Trump rants about Greenland and cutting off all trade with Spain

Trump rants about Greenland and cutting off all trade with Spain
A scenic view of Thule Air Base in Greenland. USAF/DOD

Trump is in his “mad king” phase again. He said today that he would cut off all U.S. trade with Spain. That’s dumb, because America has a trade surplus with Spain, and benefits from its trade with Spain. Spain is part of the European Union, and America has trade deals with the European Union.
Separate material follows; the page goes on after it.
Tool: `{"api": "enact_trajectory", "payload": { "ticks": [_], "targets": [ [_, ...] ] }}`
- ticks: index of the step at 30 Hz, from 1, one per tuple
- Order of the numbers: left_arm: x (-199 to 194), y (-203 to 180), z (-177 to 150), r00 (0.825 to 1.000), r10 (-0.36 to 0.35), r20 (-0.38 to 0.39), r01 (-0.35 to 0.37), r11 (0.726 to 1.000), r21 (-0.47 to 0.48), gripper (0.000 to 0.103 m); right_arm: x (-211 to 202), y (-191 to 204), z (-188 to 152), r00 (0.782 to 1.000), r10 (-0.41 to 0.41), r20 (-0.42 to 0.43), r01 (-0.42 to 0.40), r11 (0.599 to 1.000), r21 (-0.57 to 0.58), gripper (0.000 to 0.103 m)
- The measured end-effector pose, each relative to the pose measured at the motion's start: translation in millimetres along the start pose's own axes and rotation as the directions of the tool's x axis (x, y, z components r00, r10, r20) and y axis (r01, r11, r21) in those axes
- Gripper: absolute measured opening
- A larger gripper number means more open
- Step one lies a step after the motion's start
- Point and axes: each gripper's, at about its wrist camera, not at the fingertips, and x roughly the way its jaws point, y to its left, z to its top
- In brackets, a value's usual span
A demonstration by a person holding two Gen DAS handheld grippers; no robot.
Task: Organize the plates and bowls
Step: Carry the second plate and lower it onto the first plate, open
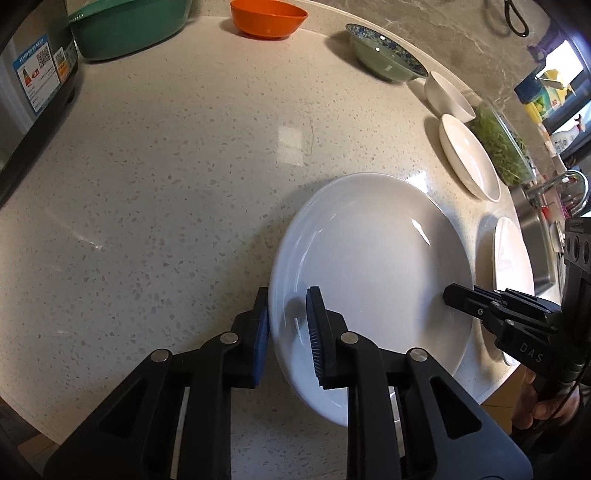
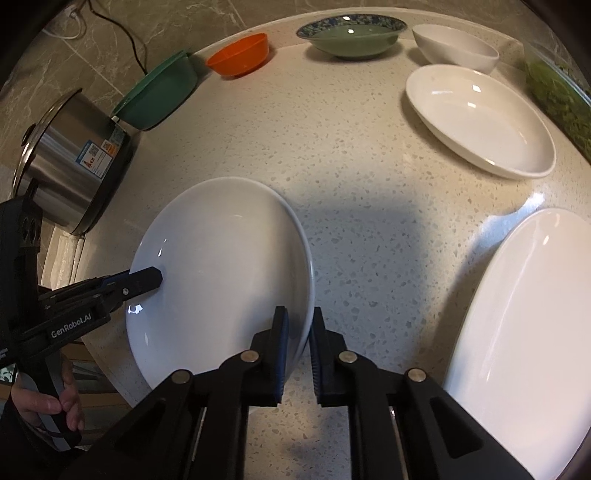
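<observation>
the round white ceramic plate lies on the pale speckled stone desk, near its front edge. the left hand-held gripper pinches the plate's left rim, one blue pad outside and one inside. the right hand-held gripper is clamped on the opposite rim in the same way. farther back stand an orange plastic bowl, a green-glazed bowl with a blue patterned rim and a white oval dish.
</observation>
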Motion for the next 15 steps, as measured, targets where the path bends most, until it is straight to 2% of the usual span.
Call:
{"api": "enact_trajectory", "payload": {
  "ticks": [7, 15],
  "targets": [
    [-18, -20, 8, 0.999, -0.005, 0.032, 0.003, 0.999, 0.042, 0.018, -17, -4, 1, 0.999, -0.003, 0.034, 0.002, 1.0, 0.013, 0.013],
    [-26, -69, 22, 0.998, -0.052, 0.042, 0.046, 0.99, 0.137, 0.018, -46, -29, -4, 0.996, -0.026, 0.081, 0.019, 0.996, 0.09, 0.013]
  ]
}}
Cutting off U.S. trade with Spain would violate America’s agreements with Europe.

Reuters reports:

U.S. President Donald Trump on Wednesday ordered an immediate halt to all trade with NATO ally Spain, escalating tensions over ‌defence spending and the Iran war, despite European Union rules requiring trade negotiations to be conducted as a single bloc.

During a NATO summit in Ankara, which European leaders had hoped would cap rifts within the military alliance, Trump instead reignited the dispute with Spain, calling it a “terrible partner”. He also irked another NATO ally Denmark by reiterating that his country should control Greenland. Denmark promised to defend every inch of ​its territory.

Cutting off trade with Spain would mean thousands of jobs in America would be wiped out. It would eliminate the jobs of Americans who currently make the goods America exports to Spain. America exported $39.2 billion in goods to Spain in 2025, and imported $35.3 billion in imports from Spain. “That means that the US exported $3.96 billion more to Spain than we imported from it. Benefits of trade can include higher wages and job growth, a wider variety of products available at lower prices, increased productivity, and more efficient resource allocation,” explains USA Facts.

Hopefully, Trump will back down and not illegally cut off trade with Spain. He already lost a lawsuit in the Supreme Court when he illegally imposed a bunch of tariffs on many foreign countries.

Trump is pressuring Denmark to sell Greenland to America, but “Buying Greenland would likely be a bad investment, experts say”:

Most of the minerals in Greenland are too costly to access, even with advances in mining, because of how remote and icy Greenland is. “The idea of turning Greenland into America’s rare-earth factory is science fiction. It’s just completely bonkers,” said Malte Humpert, founder and senior fellow at The Arctic Institute. “You might as well mine on the moon.”

Defenders of President Trump’s push to acquire Greenland have cited the presence of minerals in Greenland as a reason to acquire Greenland. But experts see little potential profit in Greenland, compared to other places like Alaska and Siberia that had far more oil, and are not covered by ice (unlike Greenland, which is mostly covered by a thick ice cap). Yet Trump administration officials have mulled paying between $5.7 billion and $57 billion to acquire Greenland ($10,000 to $100,000 for each of the 57,000 people in Greenland). $57 billion would be far more than Greenland is worth. Indeed, Greenland would likely cost the U.S. more to administer than it would make from Greenland.

As CNN notes, even Trump has finally recognized the difficulty of accessing most of Greenland’s minerals: Recently, Trump “downplayed Greenland’s natural resources, including in his speech to the World Economic Forum in Davos, Switzerland, Wednesday, when he said acquiring rare-earth minerals wasn’t the reason America needed the territory.”

“Everyone talks about the minerals. There’s so many,” Trump said. But “to get to this rare earth, you got to go through hundreds of feet of ice. That’s not the reason we need it. We need it for strategic national security and international security.”

Trump’s claim that “we need” Greenland “for national security” is odd, because we don’t need to acquire Greenland to put American bases or troops there. Denmark historically allowed the U.S. to operate as many bases on Greenland as it wanted.

The U.S. closed most of its bases on Greenland over the years because a U.S. presence on most of Greenland was considered unnecessary. Denmark let the U.S. put bases wherever it wanted, but after the end of the Cold War, the U.S. decided it didn’t need most of its Greenland bases anymore.

As the New York Times explains,

Under a little-known Cold War agreement, the United States already enjoys sweeping military access in Greenland. Right now, the United States has one base in a very remote corner of the island. But the agreement allows it to “construct, install, maintain, and operate” military bases across Greenland, “house personnel” and “control landings, takeoffs, anchorages, moorings, movements, and operation of ships, aircraft, and waterborne craft.”

Denmark runs a loss every year controlling Greenland. It is a burden on Danish taxpayers for Greenland to be part of Denmark. So Greenland could be a burden on American taxpayers if it became part of the United States.